Hoje, tenho algumas preocupações acerca de como essa mesma lógica volte a se insinuar, ainda que em versões atenuadas e fora de políticas de Estado.
Uma sociedade hipersensibilizada acredita piamente que palavras ferem como armas. Não há encenação de vitimismo: há convicção interior de ferida. Nesse ambiente mental, a vida subjetiva já não consegue distinguir crítica de agressão, discurso de violência, discordância de humilhação. Ou seja, na incapacidade de a psique dialogar consigo mesma e de suportar os fantasmas do desejo imediato, desaprendemos a enfrentar a adversidade existencial do outro.
É nesse ponto que a liberdade interior — fundamento invisível da democracia — começa a se perder. A experiência democrática não se sustenta apenas em instituições formais, mas na disciplina íntima de uma consciência que aprende a ouvir a si mesma antes de confrontar o mundo e o outro. Embora um crítico da democracia ateniense, Platão intuía isso ao dizer que a cidade justa depende da alma ordenada (em resumo, capaz de ordenar as paixões). Quando esse diálogo interior se rompe, a política deixa de ser encontro de razões e passa a ser choque de sensibilidades.
É nesse vazio que metáforas purificadoras encontram solo fértil. Quando o outro já não pode ser enfrentado como interlocutor, passa a ser descrito como corpo estranho, tecido enfermo, tumor social. A metáfora médica entra sorrateira, com a promessa de profilaxia. O adversário não é mais voz a ser escutada, mas ruído a ser silenciado. Em outras palavras, a dificuldade em suportar a dissonância interior abre caminho para justificar o expurgo exterior.
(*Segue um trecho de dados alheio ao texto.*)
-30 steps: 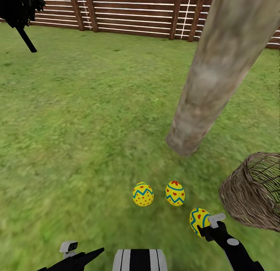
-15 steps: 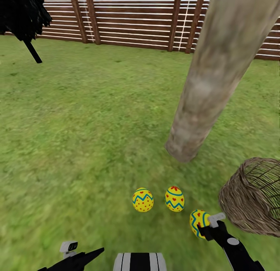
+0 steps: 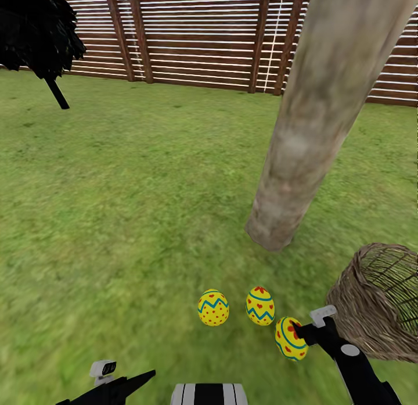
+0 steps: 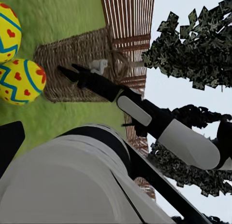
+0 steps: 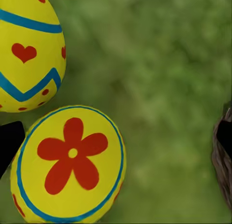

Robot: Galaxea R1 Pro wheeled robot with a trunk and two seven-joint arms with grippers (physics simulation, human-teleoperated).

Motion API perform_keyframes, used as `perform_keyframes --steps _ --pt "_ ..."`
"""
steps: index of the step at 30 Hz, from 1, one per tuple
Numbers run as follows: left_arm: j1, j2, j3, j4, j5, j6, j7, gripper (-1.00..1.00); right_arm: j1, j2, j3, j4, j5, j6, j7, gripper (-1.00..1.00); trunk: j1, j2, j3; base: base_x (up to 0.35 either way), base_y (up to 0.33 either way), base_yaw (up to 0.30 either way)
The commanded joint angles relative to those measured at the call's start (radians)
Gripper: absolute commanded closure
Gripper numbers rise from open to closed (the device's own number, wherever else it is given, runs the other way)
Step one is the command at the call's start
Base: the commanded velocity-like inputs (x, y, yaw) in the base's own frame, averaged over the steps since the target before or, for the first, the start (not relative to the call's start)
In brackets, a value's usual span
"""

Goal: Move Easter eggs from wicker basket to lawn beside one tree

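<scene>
Three yellow Easter eggs lie on the lawn (image 3: pixel 116 207) in front of the tree (image 3: pixel 307 132): a dotted egg (image 3: pixel 213 307), a heart egg (image 3: pixel 260 305) and a third egg (image 3: pixel 290 338) tilted on the grass. My right gripper (image 3: pixel 306 333) is open right beside that third egg. In the right wrist view the third egg's flower end (image 5: pixel 72 166) sits close to one finger (image 5: pixel 9 142), with the heart egg (image 5: pixel 29 50) just beyond. The wicker basket (image 3: pixel 380 300) lies tipped to the right. My left gripper (image 3: pixel 145 376) hangs open, low and holding nothing.
A brown slat fence (image 3: pixel 203 42) closes the far side. A dark, nearly black tree (image 3: pixel 35 27) stands at the far left. The left wrist view shows the basket (image 4: pixel 82 64), two eggs (image 4: pixel 21 81) and my right arm (image 4: pixel 145 110). Open grass stretches left of the trunk.
The head camera has tilted up, so the fence sits lower in view. The third egg has left the right gripper's fingers and now lies on the grass just left of them.
</scene>
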Motion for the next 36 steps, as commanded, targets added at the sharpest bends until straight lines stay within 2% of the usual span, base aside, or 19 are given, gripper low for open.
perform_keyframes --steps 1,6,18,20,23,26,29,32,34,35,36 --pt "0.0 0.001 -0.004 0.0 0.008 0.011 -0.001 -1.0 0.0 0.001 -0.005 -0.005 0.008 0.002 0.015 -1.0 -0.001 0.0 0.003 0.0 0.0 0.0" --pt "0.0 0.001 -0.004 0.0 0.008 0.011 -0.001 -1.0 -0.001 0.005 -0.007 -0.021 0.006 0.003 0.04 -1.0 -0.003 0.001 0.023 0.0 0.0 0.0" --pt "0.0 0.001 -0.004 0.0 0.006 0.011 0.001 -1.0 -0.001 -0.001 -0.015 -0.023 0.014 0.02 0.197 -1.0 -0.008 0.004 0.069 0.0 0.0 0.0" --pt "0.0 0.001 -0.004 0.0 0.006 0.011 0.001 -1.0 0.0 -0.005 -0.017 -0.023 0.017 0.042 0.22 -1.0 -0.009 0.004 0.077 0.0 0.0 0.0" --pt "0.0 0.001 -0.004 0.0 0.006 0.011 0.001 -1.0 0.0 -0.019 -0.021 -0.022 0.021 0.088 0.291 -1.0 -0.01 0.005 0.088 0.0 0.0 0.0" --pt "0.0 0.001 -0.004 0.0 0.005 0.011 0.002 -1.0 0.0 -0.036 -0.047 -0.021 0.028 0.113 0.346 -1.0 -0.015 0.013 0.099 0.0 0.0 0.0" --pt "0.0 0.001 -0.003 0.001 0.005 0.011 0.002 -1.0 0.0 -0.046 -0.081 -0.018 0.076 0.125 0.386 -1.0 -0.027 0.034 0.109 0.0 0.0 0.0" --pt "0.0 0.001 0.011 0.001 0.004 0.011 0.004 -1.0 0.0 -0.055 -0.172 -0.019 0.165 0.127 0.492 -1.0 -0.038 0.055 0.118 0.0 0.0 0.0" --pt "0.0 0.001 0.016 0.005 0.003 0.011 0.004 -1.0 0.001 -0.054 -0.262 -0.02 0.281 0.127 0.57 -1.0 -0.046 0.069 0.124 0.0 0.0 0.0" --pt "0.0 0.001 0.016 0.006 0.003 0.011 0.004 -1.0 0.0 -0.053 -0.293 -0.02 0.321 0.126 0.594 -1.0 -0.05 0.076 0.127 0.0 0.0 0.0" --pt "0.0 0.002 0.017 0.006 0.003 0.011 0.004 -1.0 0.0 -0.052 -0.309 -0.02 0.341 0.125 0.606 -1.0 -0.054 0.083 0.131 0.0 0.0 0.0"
Pode ser que esse ambiente simbólico — onde o discurso, a metáfora e o medo se entrelaçam — tenha criado uma sobreposição entre o inimigo e o doente. Intoxicado de metáforas libertadoras, talvez o jovem que disparou contra Charlie Kirk tenha visto nele não só um opositor político, mas algo que, na sua vida interior, parecia ameaçador, visceral — um sintoma e não uma pessoa. Ele acredita, sem muito raciocínio consciente, que estava defendendo algo.
Kirk, ou qualquer pessoa nessa posição de debate, sentado tranquilamente numa tenda montada no espaço universitário, talvez não previsse que sua voz pudesse funcionar como catalisador de medos tão intensos.
Essa tragédia revela que, quando aceitámos de bom grado que essas metáforas purificadoras dominem o nosso imaginário — ou seja, quando deixamos de cultivar a liberdade interior que é vigilante no diálogo consigo própria —, criamos condições para que o ordinário conflito verbal se revele como expressão de violência.
Agora, é preciso perguntar, não para diminuir o sofrimento de quem sofreu, mas para compreender a nós mesmos como possíveis agentes de injustiças: como chegamos a crer que matar poderia ser cura? E o que nos ensinará essa ferida que não deveria pedir vingança, mas vigilância interior?
Não precisava de toda essa explicação. O artigo foi intencional.